Von Mises-Fisher Mixture Model with Dynamic Shrinkage for Realistic Test-Time Transduction
Abstract
Many methods aim to enhance the performance of vision-language models (VLMs) at test time. Among them, transduction has emerged as a promising paradigm due to its strong compatibility and efficiency. However, realistic evaluations often involve highly imbalanced class distributions, which cause performance degradation or even collapse. In this work, we systematically revisit transduction from the perspective of penalized likelihood estimation (PLE), showing that PLE with a KL-divergence anchor term naturally yields an adaptive shrinkage behavior between prior anchors and empirical estimates. From this viewpoint, the brittleness of transductive methods can be attributed to the absence of anchoring mechanism and static modeling of the shrinkage strength. Therefore, we propose Mixture of Von Mises-Fisher Models with Dynamic Shrinkage (MOON). MOON is based on a mixture of von Mises-Fisher distributions to model feature representations on the unit hypersphere.
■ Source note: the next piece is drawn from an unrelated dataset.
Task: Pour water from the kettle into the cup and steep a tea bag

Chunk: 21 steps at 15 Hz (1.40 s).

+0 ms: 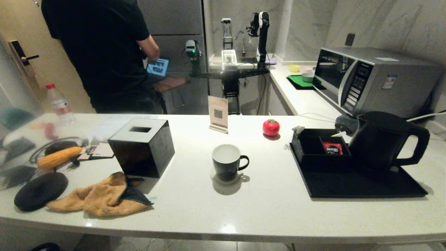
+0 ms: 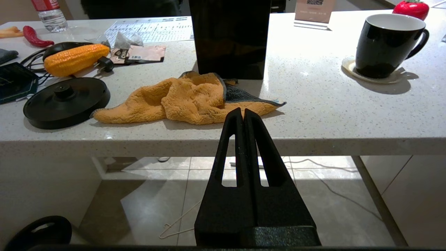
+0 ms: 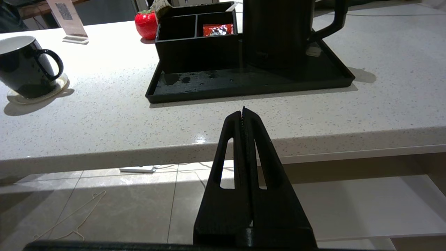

To handle imbalance, MOON dynamically adjusts the shrinkage strength using zero-shot priors at both instance and class levels. Thus, it suppresses unreliable assignments and prevents harmful updates from outlier classes, thereby mitigating negative transfer. MOON is model-agnostic, training-free, and requires no task-specific hyperparameter tuning. Extensive experiments further validate the advantage of MOON in both performance and efficiency.